Try it ▸ Once you find the line that contains "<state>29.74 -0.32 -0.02" in the entries below, give it again along with every following line, unchanged, through the final one.

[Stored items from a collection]
::::::
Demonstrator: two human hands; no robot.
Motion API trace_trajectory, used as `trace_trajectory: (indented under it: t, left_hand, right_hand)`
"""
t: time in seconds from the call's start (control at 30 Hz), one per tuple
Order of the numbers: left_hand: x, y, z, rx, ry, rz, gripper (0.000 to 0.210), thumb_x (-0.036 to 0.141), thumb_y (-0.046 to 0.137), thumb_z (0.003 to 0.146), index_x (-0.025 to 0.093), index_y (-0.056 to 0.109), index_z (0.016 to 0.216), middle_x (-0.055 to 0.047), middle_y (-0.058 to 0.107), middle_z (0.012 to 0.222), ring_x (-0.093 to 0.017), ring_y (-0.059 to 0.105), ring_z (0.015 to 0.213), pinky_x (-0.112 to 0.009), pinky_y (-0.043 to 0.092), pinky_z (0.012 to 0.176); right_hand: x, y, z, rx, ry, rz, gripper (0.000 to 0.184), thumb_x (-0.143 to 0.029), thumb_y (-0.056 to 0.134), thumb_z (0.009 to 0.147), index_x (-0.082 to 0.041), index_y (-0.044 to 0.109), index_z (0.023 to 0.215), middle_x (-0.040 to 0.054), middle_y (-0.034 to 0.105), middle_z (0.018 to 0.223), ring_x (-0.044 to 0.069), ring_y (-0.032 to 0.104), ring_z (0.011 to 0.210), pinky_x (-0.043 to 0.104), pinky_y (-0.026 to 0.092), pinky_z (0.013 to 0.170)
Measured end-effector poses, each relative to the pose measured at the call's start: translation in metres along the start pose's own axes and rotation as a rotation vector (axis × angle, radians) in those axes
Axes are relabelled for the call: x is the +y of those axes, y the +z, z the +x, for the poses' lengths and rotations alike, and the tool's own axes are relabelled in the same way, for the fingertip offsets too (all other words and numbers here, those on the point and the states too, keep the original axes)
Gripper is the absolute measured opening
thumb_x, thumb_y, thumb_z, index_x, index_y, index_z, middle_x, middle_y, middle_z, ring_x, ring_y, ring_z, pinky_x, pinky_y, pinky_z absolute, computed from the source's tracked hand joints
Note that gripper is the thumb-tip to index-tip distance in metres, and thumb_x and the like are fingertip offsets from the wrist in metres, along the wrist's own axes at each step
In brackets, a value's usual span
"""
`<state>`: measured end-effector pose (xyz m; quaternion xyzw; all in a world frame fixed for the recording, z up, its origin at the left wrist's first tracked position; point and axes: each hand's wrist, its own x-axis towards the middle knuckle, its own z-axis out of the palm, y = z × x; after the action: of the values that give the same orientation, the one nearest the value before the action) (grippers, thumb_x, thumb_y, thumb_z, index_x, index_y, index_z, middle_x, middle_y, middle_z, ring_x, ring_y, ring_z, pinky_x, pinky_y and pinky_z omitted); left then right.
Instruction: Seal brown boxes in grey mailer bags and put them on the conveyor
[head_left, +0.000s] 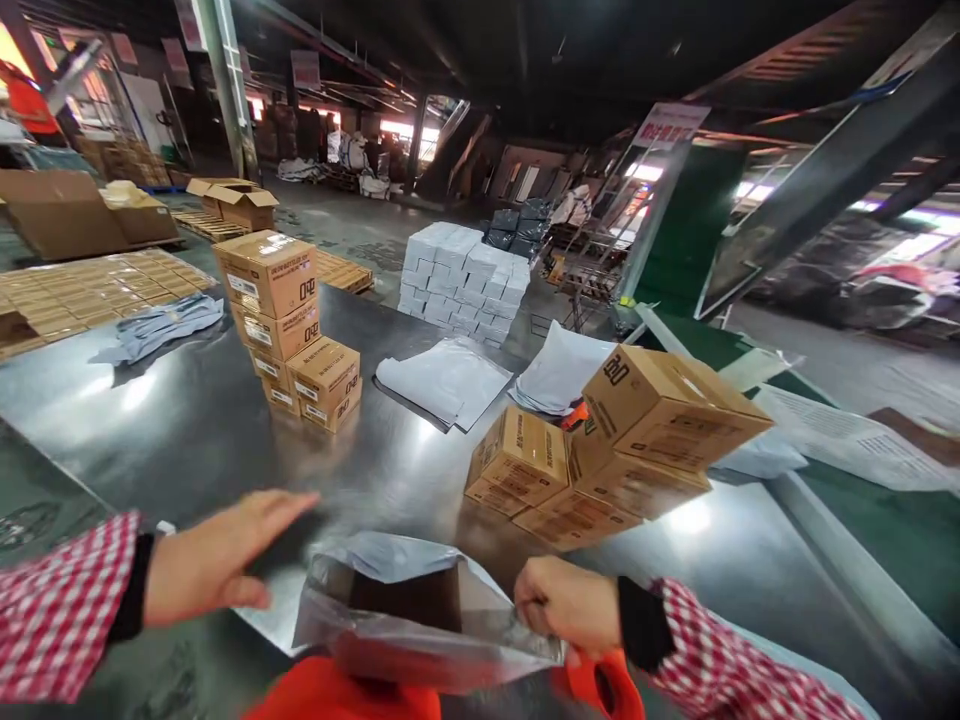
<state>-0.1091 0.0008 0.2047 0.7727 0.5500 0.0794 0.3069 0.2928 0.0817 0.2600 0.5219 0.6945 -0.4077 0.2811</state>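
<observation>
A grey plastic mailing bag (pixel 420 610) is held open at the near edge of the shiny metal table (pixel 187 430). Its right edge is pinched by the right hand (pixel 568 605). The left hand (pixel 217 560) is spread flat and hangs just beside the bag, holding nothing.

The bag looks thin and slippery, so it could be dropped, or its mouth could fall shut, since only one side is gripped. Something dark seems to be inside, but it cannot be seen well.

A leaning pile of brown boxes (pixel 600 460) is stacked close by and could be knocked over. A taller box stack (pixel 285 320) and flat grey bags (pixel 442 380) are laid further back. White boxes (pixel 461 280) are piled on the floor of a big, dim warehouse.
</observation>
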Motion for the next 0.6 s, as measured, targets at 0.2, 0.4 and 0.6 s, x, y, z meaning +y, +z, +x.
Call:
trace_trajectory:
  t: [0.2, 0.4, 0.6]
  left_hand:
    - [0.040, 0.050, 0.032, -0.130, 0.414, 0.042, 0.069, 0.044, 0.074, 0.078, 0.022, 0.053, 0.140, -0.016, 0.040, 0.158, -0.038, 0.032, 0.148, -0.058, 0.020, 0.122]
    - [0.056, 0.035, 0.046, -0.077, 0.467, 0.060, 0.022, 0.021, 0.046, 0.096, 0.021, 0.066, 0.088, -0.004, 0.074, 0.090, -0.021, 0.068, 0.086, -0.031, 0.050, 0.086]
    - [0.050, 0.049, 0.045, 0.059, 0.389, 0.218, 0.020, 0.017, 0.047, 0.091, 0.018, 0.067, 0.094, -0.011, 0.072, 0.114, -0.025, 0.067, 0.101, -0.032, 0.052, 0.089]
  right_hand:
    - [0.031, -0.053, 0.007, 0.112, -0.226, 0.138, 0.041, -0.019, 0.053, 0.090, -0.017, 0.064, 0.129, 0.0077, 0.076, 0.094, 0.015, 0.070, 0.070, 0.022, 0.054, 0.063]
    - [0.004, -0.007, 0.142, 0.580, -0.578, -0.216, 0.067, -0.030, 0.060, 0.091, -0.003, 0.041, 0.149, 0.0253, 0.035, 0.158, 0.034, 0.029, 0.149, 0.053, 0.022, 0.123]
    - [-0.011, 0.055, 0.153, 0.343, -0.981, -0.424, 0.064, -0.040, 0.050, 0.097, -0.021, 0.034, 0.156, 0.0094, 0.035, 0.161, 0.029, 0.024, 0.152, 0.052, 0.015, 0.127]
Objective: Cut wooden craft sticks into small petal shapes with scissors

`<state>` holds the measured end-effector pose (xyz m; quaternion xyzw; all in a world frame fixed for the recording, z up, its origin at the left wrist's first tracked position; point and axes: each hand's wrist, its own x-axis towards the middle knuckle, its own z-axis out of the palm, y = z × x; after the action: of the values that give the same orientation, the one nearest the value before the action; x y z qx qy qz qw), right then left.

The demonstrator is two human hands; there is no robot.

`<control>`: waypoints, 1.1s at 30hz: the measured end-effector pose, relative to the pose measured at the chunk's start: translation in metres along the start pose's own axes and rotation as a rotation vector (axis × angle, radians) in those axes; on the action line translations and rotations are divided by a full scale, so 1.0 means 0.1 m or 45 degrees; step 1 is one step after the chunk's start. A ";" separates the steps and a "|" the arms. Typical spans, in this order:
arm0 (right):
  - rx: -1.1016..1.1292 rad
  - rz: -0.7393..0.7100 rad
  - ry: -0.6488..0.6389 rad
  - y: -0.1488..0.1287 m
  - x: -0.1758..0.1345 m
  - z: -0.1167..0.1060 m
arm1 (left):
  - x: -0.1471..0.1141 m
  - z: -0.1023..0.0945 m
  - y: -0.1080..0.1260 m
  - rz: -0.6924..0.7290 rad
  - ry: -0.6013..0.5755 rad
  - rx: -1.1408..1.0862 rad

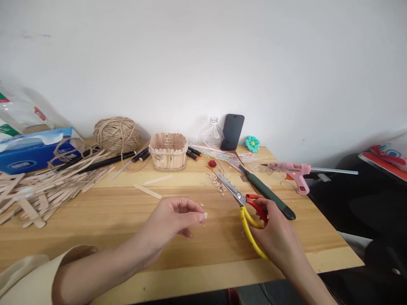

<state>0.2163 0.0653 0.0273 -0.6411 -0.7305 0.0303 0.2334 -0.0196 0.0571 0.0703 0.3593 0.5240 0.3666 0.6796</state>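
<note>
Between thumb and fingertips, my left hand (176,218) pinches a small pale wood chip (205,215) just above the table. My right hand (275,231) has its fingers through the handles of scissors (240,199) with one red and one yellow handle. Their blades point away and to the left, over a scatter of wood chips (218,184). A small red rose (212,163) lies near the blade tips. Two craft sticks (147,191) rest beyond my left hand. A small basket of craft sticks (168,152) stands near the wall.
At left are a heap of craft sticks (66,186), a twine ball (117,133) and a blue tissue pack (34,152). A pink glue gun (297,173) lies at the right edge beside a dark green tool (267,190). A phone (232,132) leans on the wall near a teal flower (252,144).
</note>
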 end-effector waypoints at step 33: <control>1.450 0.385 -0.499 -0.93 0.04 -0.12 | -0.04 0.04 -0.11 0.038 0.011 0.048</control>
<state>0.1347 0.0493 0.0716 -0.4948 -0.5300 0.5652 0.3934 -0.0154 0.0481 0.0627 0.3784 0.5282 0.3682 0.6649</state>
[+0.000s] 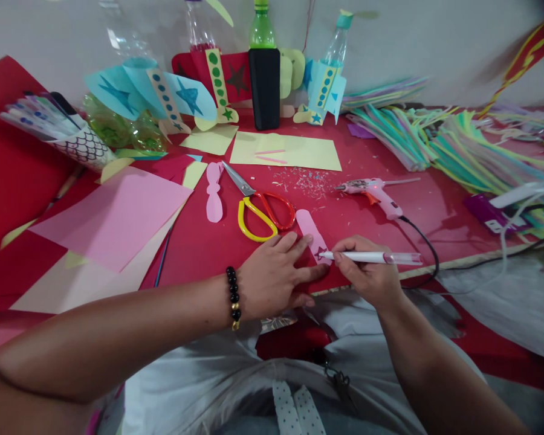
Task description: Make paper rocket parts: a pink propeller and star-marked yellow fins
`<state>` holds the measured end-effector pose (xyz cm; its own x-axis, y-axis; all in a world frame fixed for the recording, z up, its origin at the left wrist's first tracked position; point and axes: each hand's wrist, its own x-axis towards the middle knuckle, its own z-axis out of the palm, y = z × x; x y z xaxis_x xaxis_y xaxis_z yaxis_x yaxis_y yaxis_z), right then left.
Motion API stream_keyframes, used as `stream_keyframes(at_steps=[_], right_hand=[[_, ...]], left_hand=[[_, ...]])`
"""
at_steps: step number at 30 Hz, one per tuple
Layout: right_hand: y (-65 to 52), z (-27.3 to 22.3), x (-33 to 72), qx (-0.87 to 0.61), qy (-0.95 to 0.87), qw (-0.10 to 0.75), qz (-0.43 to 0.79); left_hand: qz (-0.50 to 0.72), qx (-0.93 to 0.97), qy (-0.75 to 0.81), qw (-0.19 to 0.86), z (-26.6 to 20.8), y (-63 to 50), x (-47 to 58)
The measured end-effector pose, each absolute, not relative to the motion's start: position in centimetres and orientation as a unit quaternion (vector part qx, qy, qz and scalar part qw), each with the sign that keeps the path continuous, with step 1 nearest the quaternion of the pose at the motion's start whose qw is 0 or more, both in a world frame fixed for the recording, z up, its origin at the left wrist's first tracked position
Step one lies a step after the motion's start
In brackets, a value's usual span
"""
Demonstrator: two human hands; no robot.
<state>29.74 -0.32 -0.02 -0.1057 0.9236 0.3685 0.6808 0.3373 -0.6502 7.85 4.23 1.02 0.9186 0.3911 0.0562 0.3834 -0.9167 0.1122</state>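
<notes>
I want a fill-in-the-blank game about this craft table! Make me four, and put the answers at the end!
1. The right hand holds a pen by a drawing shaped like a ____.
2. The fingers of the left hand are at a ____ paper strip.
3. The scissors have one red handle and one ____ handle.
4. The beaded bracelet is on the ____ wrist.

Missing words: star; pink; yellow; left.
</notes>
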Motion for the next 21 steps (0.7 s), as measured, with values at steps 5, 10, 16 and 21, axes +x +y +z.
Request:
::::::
Written answer ▸
<state>29.74 -0.32 -0.02 -0.1057 0.9236 0.3685 0.6808 0.3373 -0.6502 7.85 4.23 1.02 0.9186 0.3911 0.0562 0.3834 -0.9167 0.1122</state>
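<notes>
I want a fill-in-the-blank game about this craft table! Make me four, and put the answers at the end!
1. The right hand holds a pen by a drawing shaped like a ____.
2. The fingers of the left hand are at a ____ paper strip.
3. The scissors have one red handle and one ____ handle.
4. The beaded bracelet is on the ____ wrist.

Missing words: star; pink; yellow; left.
</notes>
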Motion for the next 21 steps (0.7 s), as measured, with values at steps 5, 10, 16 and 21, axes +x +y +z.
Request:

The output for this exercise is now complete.